Saying much more about the engraving is tricky. “If you don’t know the intention of the person who made it, it’s impossible to call it art,” says Joordens.

“But on the other hand, it is an ancient drawing. It is a way of expressing yourself. What was meant by the person who did this, we simply don’t know, ” she adds. “It could have been to impress his girlfriend, or to doodle a bit, or to mark the shell as his own property.”

Clive Finlayson, a zoologist at the Gibraltar Museum who was part of the team that described cross-hatch patterns linked to Neanderthals, is also agnostic about whether to call the H. erectus doodles art.

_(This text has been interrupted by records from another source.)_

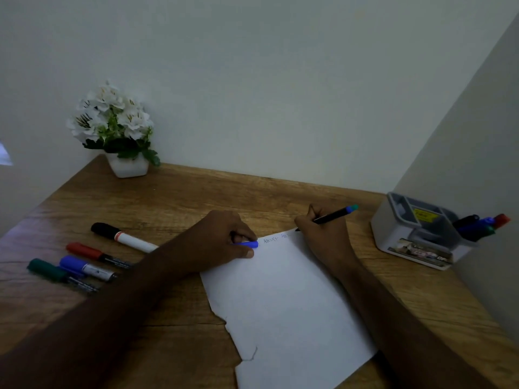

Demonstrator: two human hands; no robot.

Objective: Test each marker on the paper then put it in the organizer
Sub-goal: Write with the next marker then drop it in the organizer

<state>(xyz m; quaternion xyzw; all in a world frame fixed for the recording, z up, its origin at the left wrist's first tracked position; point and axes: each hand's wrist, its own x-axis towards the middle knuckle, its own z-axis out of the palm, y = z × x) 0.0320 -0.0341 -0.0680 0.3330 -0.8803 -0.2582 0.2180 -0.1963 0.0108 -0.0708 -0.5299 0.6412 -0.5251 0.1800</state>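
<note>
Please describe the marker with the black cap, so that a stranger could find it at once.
On the wooden desk, left of the paper, four markers lie in a row. The black-capped marker is the farthest one, nearest the flower pot. It alone has a white barrel with an orange ring.

A wooden table (196, 197) with a marked grain fills the lower part of the scene and meets a plain pale wall (280, 80) along its far edge. At the far left corner of the table stands a small white pot (128, 167) of white flowers (111, 113) with green leaves. On the right, a second pale wall (477, 150) runs along the table's side.
</note>
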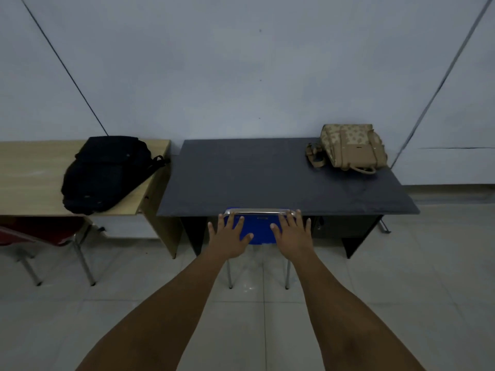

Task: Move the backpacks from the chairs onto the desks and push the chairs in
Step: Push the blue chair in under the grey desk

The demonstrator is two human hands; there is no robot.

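Left hand (231,238) and right hand (292,234), fingers spread flat, nothing gripped, pressed on blue chair (258,227) back, lower centre. Tan backpack (351,148) lies upper right on dark desk (267,178); black backpack (103,174) on wooden desk (32,178), left. Risk: chair rail jammed against desk edge by hard push.

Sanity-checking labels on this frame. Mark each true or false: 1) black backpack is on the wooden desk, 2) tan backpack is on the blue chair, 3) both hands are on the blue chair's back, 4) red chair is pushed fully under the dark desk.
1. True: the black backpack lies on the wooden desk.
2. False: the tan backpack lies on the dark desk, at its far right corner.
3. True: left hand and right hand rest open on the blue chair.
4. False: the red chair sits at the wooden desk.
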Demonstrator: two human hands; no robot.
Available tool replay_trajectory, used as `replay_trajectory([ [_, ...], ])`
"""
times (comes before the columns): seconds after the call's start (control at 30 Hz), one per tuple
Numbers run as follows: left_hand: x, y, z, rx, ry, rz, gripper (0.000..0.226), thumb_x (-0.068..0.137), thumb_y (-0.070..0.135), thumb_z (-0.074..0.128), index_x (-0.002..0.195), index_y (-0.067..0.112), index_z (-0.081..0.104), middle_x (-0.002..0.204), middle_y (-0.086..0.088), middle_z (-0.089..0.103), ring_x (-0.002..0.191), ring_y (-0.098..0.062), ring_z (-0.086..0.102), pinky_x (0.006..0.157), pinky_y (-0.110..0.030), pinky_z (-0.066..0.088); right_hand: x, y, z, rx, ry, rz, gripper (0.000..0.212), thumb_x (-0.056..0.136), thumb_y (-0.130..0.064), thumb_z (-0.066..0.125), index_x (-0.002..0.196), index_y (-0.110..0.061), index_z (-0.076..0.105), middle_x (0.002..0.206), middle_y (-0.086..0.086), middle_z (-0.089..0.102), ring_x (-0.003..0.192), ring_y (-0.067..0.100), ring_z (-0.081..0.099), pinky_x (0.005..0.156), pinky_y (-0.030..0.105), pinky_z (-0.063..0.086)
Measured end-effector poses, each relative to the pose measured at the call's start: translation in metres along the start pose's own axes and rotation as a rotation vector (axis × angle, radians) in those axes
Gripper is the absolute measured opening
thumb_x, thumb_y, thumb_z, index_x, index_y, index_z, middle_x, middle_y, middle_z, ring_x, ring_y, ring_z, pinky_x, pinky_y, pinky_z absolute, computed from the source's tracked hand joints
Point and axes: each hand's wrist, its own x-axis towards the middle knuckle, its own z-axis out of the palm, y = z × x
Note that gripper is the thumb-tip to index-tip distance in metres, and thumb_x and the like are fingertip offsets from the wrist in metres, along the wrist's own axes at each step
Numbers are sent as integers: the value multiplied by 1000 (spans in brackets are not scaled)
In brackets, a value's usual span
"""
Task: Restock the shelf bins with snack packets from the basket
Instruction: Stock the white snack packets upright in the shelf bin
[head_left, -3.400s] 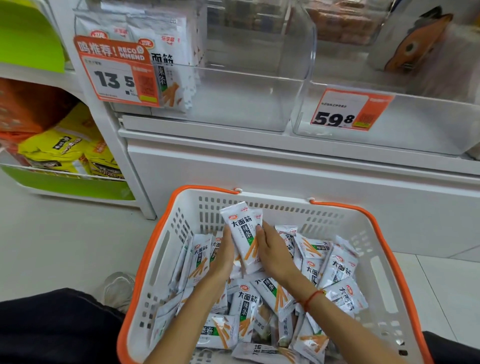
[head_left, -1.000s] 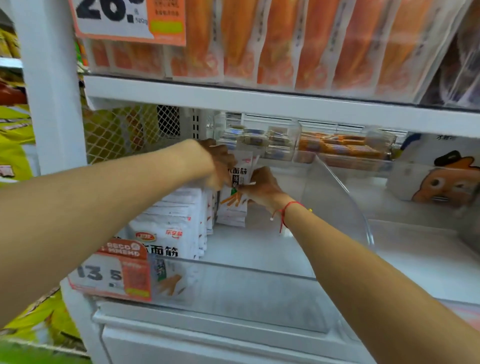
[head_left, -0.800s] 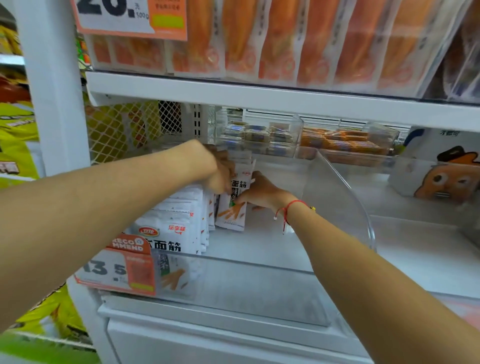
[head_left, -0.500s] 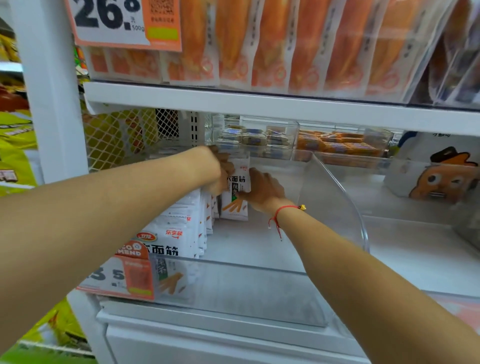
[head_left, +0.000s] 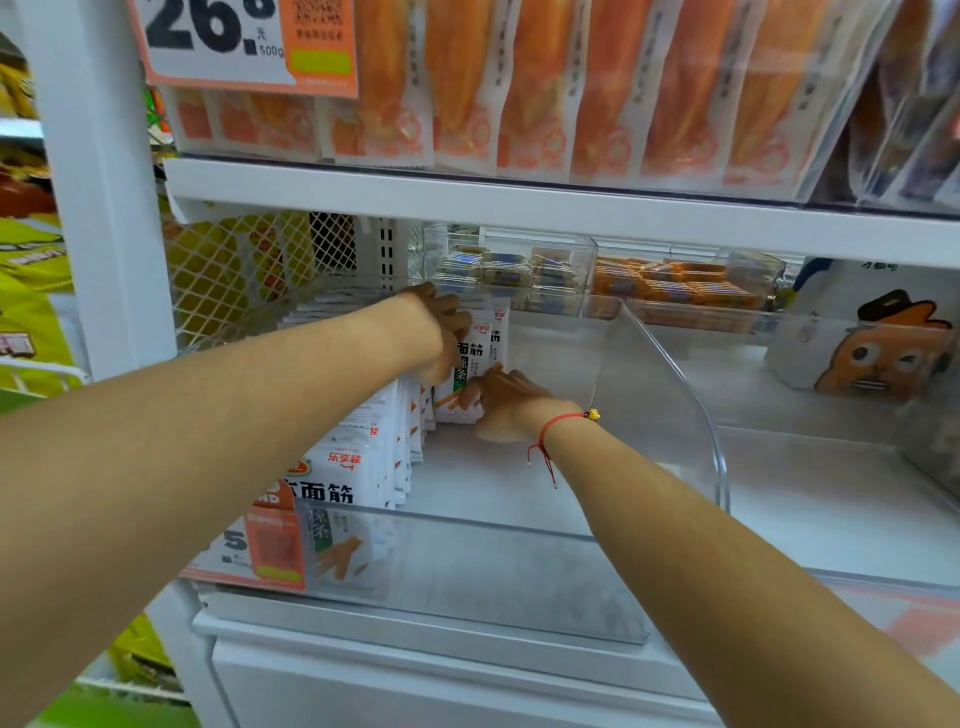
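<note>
The white snack packet (head_left: 470, 364) stands up tall at the back of the clear bin (head_left: 670, 395), its front facing out. The left hand (head_left: 441, 332) curls its fingers over the top. The right hand (head_left: 501, 402) pinches the bottom edge. More packets (head_left: 363, 452) stand in a row beside it.

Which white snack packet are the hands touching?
The upright packet at the far back of the clear bin, between left hand and right hand; the row in front stands untouched.

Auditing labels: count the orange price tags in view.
2. Upper price tag: top left. Lower price tag: front of the clear bin, lower left. An orange blur lower right may be a third.
</note>
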Motion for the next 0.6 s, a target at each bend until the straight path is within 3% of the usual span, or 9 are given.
replay_trajectory([
  [0.1,-2,2,0,18,32,13,49,98,35,38,146,27,31,150,0,23,138,-21,19,110,-34,22,2,-5,-3,133,63,96,38,88,-13,54,126,-19,55,138,10,30,131,35,33,107,45,36],
  [0.17,-2,3,0,13,32,10,51,97,33,41,146,26,29,151,-1,23,139,-21,19,111,-35,21,3,-7,-8,375,233,237,32,89,-14,56,120,-8,57,134,14,34,120,38,46,100,40,41],
  [0.23,-3,3,1,4,18,5,53,98,34,39,148,27,26,153,-1,21,140,-21,16,112,-34,19,7,-3,-11,510,293,300,33,90,-12,53,121,-2,55,131,16,43,115,36,52,93,35,43],
  [0.3,-2,3,2,2,3,1,53,99,36,38,149,27,24,154,0,19,142,-22,13,113,-35,16,8,-2,-13,594,216,204,32,92,-9,48,122,2,57,105,11,59,99,30,57,78,27,47],
  [0.33,0,2,4,-8,11,4,52,99,38,37,148,26,25,154,0,19,142,-22,13,114,-35,15,7,-3,-13,628,177,147,29,94,-6,45,117,3,59,86,5,56,82,23,55,67,21,44],
  [0.4,1,1,7,-23,24,10,52,99,39,36,148,25,27,154,-1,19,143,-23,13,114,-35,15,6,-4,-13,627,130,102,19,95,-2,41,91,-8,58,71,-2,42,62,10,41,56,15,34],
  [0.47,3,1,9,-16,39,14,51,99,39,36,148,26,28,154,0,20,143,-23,13,114,-36,15,4,-4,-12,582,110,100,27,96,-1,38,75,-13,49,73,-1,42,61,8,40,58,17,36],
  [0.53,2,2,8,1,45,7,50,99,38,36,148,27,28,154,0,20,142,-23,15,114,-36,16,3,-2,-10,413,244,106,16,94,-5,45,87,-5,59,88,3,50,76,16,49,71,25,46],
  [0.6,1,1,5,4,49,10,50,98,33,38,147,28,30,152,-1,21,140,-23,17,112,-37,20,0,-4,-9,252,463,102,17,88,-12,53,95,-9,68,100,2,56,86,21,53,76,32,49],
])
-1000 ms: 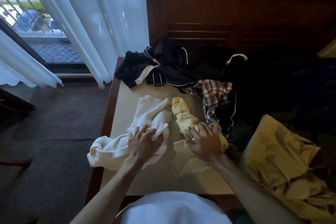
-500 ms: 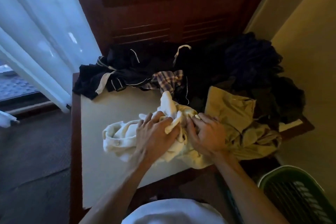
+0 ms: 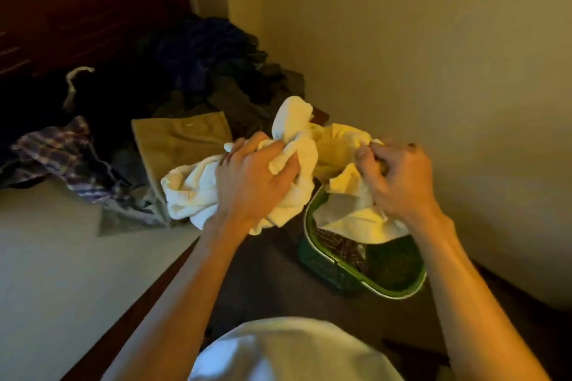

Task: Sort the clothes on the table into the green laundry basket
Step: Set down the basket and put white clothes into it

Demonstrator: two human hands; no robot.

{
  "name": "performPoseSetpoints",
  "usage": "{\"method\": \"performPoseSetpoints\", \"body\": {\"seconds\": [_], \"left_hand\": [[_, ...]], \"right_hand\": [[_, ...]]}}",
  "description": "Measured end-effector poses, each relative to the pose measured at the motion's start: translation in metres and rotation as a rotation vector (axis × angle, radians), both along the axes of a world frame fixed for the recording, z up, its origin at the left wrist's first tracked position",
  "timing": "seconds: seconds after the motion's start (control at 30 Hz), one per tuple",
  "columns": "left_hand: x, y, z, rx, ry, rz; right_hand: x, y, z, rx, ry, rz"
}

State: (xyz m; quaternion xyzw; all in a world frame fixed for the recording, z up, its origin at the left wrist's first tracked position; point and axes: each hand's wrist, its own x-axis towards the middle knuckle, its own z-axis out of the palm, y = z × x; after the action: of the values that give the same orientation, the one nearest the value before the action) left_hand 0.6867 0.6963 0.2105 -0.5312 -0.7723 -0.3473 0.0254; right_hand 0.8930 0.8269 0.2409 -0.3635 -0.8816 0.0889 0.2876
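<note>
My left hand [image 3: 252, 178] grips a bunched white garment [image 3: 188, 195], held in the air past the table's right edge. A pale yellow garment [image 3: 343, 145] is gripped by my right hand [image 3: 394, 176] and hangs down into the green laundry basket [image 3: 337, 272] on the floor below. Some dark patterned cloth [image 3: 339, 246] lies inside the basket. Left on the table [image 3: 46, 257] are a tan garment [image 3: 182, 139], a plaid garment [image 3: 58, 151] and a pile of dark clothes [image 3: 201, 65].
A cream wall [image 3: 433, 56] rises right behind the basket. Dark wooden shutters [image 3: 77, 3] stand behind the table. The floor [image 3: 272, 275] between table and basket is dark carpet. My white shirt [image 3: 294, 353] fills the bottom of the view.
Both hands lifted the white and yellow garments off the table and carried them right, over the green basket. The view swung right, away from the curtain.
</note>
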Motion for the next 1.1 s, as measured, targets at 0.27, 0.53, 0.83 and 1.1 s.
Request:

What is more important, he says, is the growing realization that abilities such as abstract thinking, once ascribed to only H. sapiens, were present in other archaic humans, including, now, their ancestors.

“I’ve been suggesting increasingly strongly that a lot of these things that are meant to be modern human we’re finding in other hominids,” he says. “We really need to revisit these concepts and take stock.”

Palaeoanthropology, by necessity, is a highly speculative discipline — therein lies both its strength and its weakness.

The conservatism of hard science recoils at the idea that some scratches on a single shell amount to sufficient evidence to prompt a reconsideration about the origins of the human mind, and yet to refrain from such speculation seems like an effort to restrain the powers of the very thing we are trying to understand.

Rationally, there is as much reason to assume that abstract thinking long predates modern humans and thus searching for evidence of its absence and finding none would leave us agnostic about its presence or absence, than there is reason to assume that at some juncture it was born.

My inclination is to believe that any living creature that has some capacity to construct a neurological representation of their surroundings is by that very capacity employing something akin to abstract thinking.

This ability for the inner to mirror the outer has no doubt evolved, becoming progressively more complex and more deeply abstract, and yet mind, if defined as world-mirroring, seems to have been born when life first moved.